──────── DATASET
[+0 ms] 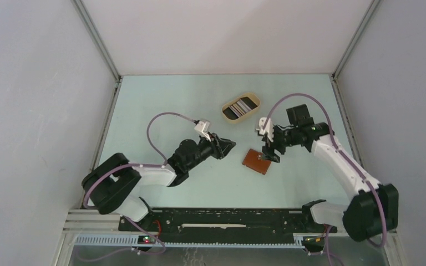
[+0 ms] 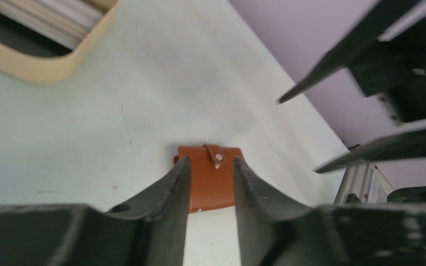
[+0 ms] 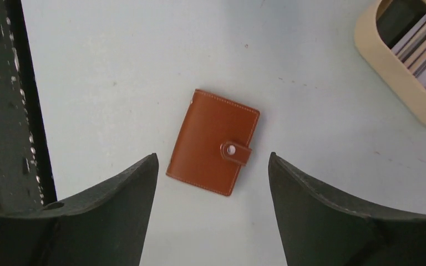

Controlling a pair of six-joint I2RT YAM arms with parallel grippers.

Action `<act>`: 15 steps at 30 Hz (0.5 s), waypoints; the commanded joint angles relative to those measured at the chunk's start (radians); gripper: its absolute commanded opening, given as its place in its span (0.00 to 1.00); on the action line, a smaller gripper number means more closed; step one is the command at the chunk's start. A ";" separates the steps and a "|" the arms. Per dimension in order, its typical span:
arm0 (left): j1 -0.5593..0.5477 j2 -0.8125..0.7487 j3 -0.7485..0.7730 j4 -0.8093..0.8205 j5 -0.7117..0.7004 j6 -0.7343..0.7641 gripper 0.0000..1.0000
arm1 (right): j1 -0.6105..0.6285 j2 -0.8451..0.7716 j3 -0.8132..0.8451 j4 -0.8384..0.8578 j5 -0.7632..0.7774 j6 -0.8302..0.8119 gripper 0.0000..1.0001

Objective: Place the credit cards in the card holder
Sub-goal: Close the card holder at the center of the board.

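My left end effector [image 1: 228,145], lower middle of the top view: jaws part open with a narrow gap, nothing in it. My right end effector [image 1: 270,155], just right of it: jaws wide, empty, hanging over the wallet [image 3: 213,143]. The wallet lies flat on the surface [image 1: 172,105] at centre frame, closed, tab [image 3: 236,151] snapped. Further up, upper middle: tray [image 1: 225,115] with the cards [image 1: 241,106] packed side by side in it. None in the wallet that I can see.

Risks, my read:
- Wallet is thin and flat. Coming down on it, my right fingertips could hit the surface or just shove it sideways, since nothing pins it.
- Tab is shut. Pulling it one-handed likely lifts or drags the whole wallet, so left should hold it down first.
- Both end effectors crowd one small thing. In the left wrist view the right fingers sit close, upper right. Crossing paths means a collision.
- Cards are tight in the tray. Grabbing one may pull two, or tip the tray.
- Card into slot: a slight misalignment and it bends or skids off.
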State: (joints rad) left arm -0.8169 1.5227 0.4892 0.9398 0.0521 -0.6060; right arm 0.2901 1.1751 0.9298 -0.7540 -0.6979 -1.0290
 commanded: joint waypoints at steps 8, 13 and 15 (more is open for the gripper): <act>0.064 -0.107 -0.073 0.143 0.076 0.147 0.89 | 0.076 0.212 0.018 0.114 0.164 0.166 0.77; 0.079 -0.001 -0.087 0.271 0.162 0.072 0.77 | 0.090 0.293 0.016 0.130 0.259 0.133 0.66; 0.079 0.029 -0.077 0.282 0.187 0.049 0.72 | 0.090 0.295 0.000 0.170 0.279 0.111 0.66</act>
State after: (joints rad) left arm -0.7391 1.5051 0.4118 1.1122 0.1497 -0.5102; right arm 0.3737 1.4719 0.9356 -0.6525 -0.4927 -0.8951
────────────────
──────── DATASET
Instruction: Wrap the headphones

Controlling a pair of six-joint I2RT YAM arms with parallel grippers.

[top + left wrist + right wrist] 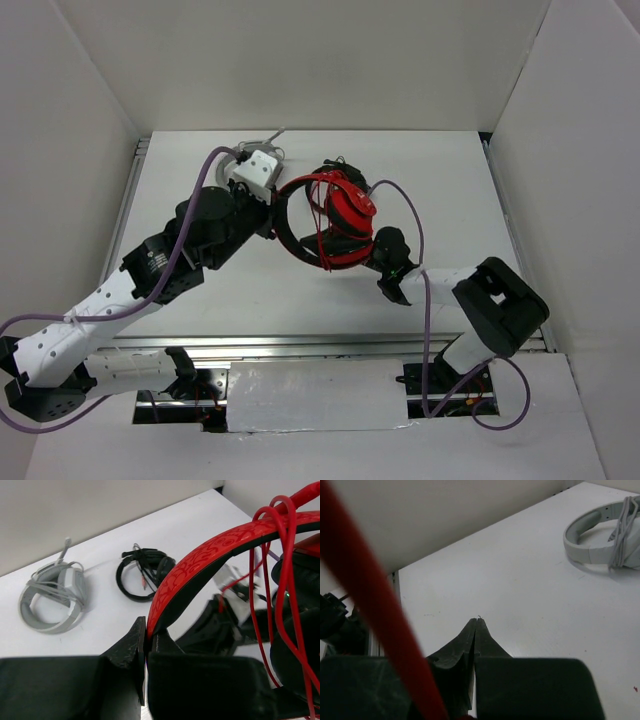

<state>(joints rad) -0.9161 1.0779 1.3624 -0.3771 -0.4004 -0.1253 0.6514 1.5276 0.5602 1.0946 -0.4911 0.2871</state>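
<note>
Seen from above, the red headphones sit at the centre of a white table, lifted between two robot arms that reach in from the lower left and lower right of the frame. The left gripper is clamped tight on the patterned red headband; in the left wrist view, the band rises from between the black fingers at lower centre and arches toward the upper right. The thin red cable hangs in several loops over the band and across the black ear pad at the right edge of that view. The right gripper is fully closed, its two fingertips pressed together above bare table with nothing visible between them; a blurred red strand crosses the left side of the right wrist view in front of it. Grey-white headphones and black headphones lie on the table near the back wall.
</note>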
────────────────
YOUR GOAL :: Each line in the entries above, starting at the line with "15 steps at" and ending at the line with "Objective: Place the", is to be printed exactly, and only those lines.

PROBLEM SOLUTION ::
Action `<act>`: 15 steps at 30 Hz (0.5 s), waypoints; the commanded joint angles relative to those measured at the chunk's start (radians); gripper: its absolute commanded opening, given as its place in its span (0.00 to 1.00); on the action line, a smaller gripper number means more closed; step one is the command at the chunk's start. A ";" separates the steps and a "|" the arms. Per dimension in order, its typical span:
arm0 (left): j1 -0.5593..0.5477 j2 -0.8125..0.7487 j3 -0.7485..0.7730 j4 -0.8093..0.8205 j5 -0.7117..0.7004 j6 -0.7343..0.7641 gripper 0.0000..1.0000
arm1 (right): j1 -0.6105..0.6285 j2 -0.8451..0.7716 j3 -0.8132..0.8451 j4 -0.8384..0.8578 j5 -0.7632..0.7774 j6 -0.8302..0.8119 gripper 0.0000..1.0001

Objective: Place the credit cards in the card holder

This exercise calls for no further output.